Let's talk relationships. Specifically, let's talk "titles." Now, I've heard people saying "Oh, a bond is better than the title." I've got to LOL at this.This sentiment is trash for a plethora of reasons. But, instead of calling you (the reader) "trash" for potentially agreeing, here are a few reasons why I personally don't agree. 



The applied logic involving a "title" not so much to define a relationship versus simply giving it an identity is the respective party's level of commitment. Whereas for a man to place a tag on his union is like the end all to the pursuit of all other women during the course of a relationship. This is in contrast to, from what I've observed, a woman's motive behind giving her union a name. I've learned over the years that there's always some divine form of planning when it comes to anything a woman does. And putting a name to her relationship is definitely one of those things. Correct me if I'm wrong--and I'd even welcome the scrutiny in the unlikely event--but for a woman to identify a man as her own he'd have to meet a series of requirements.



  1. What does HE have to offer?
  2. What is HE doing to better himself?
  3. How it all correlates to ME?



These 3 "simple" questions, believe it or not, will lead you down the path to relationship's perdition or paradise.
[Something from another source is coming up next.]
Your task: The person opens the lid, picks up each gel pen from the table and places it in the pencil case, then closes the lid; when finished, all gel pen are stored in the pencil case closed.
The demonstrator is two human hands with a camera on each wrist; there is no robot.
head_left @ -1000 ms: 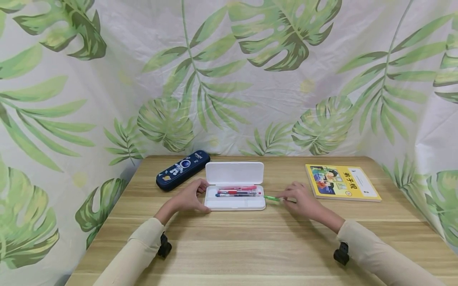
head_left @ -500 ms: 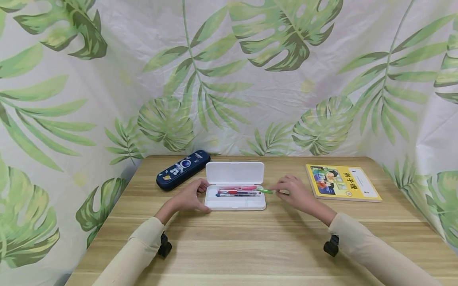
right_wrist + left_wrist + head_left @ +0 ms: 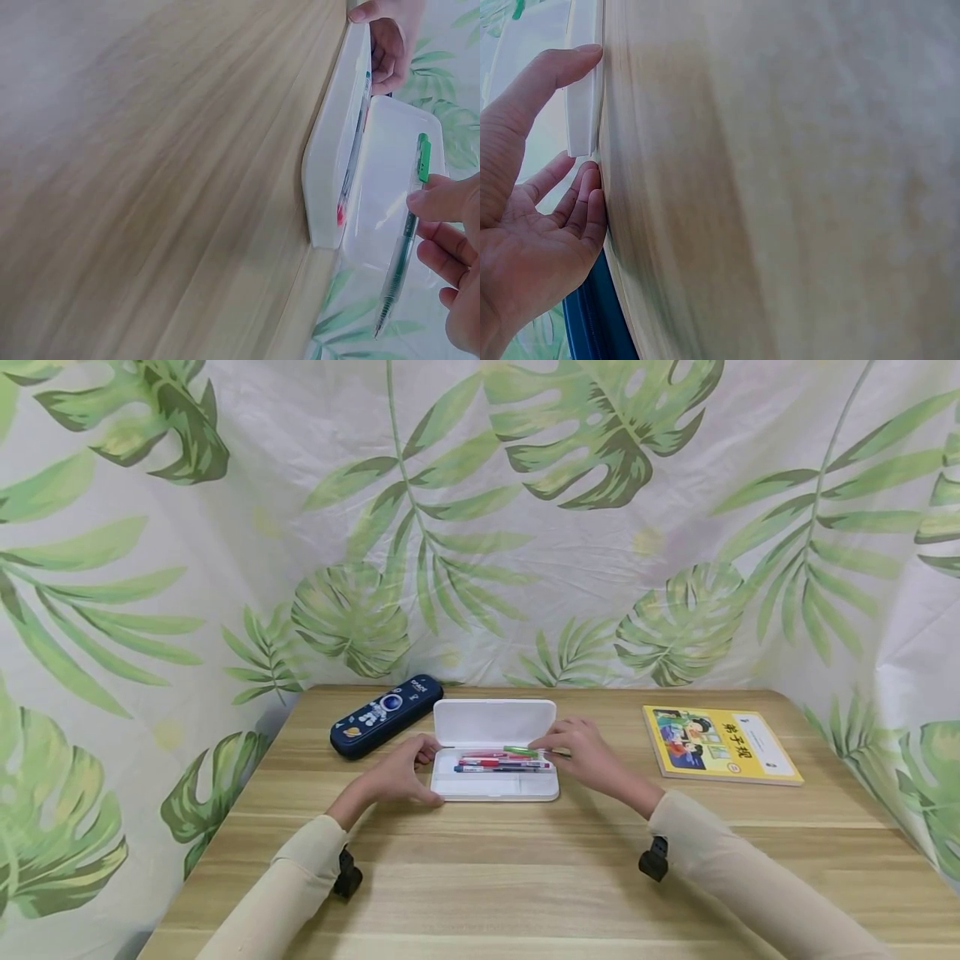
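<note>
A white pencil case [image 3: 472, 787] lies with its lid [image 3: 495, 724] raised at the back. My left hand [image 3: 401, 772] holds its left end, the thumb at the front edge and the fingers beside the end wall, as the left wrist view shows. My right hand [image 3: 588, 756] pinches a clear pen with a green clip [image 3: 401, 255] between thumb and fingers, over the right part of the case. In the right wrist view, this pen's tip points away from the case. Several pens [image 3: 501, 764], pink, red and blue-ended, lie in the rear compartment.
A dark blue astronaut pencil case [image 3: 386, 716] lies behind and left of the white one. At the right is a yellow book [image 3: 720, 743]. Everything rests on a wooden table [image 3: 487, 877], with a leaf-print curtain [image 3: 465, 568] along its back edge.
My right hand has moved left and back, carrying the green pen from the right side of the white case to over its rear compartment. The left hand has stayed put.
</note>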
That is because where your eyes see "simple," I see complex. There are no easy answers to these questions. This is why the general consensus surrounding relationships is that, "we just talk" or "he/she holds me down. So, there's no need for a title." I almost forgot my personal favorite: "What's understood doesn't have to be explained." These handles and ideas, when describing the extent of a union, will all send you straight to perdition even with the greatest of intentions.



As a prior serviceman, I know a thing or two about titles. You wouldn't go to work and do your job as the supervisor to be referred to as anything less. So, why does it suffice to put forth the active effort to be a significant other to have it downplayed and have you looked upon as just somebody I "talk" to? Do you think that the POTUS goes in to work every day as the Leader of the Free World to be addressed as just "Barack" or "Barry?" Of course not! His point of address is "Mr. President." 


And, I'm definite that he doesn't compromise that to appease those who call him something meaning less than he is worth. So why do we? No, really. Why do we?


I'd like to propose something. The underlining factor to it all, relationships, "titles," and so on, it has everything to do with commitment. Would you profess your love to the masses or are you too encapsulated by the facade that thinks everyone else's opinion is more valuable than that of the individual that you're guilty of investing in? Granted we've all been led to believe that titles mean nothing but in the event that infidelity is introduced need I remind you that it cannot exist without a handle. I can't "cheat" on a person that I have no tie to regardless of the unspoken agreement that's been established. So, fidelity and a title must coincide; it will surely be a factor in determining how a person responds to attention garnered by the opposing sex. In fact, at some point, it becomes absolutely necessary to tag a relationship to make it successful.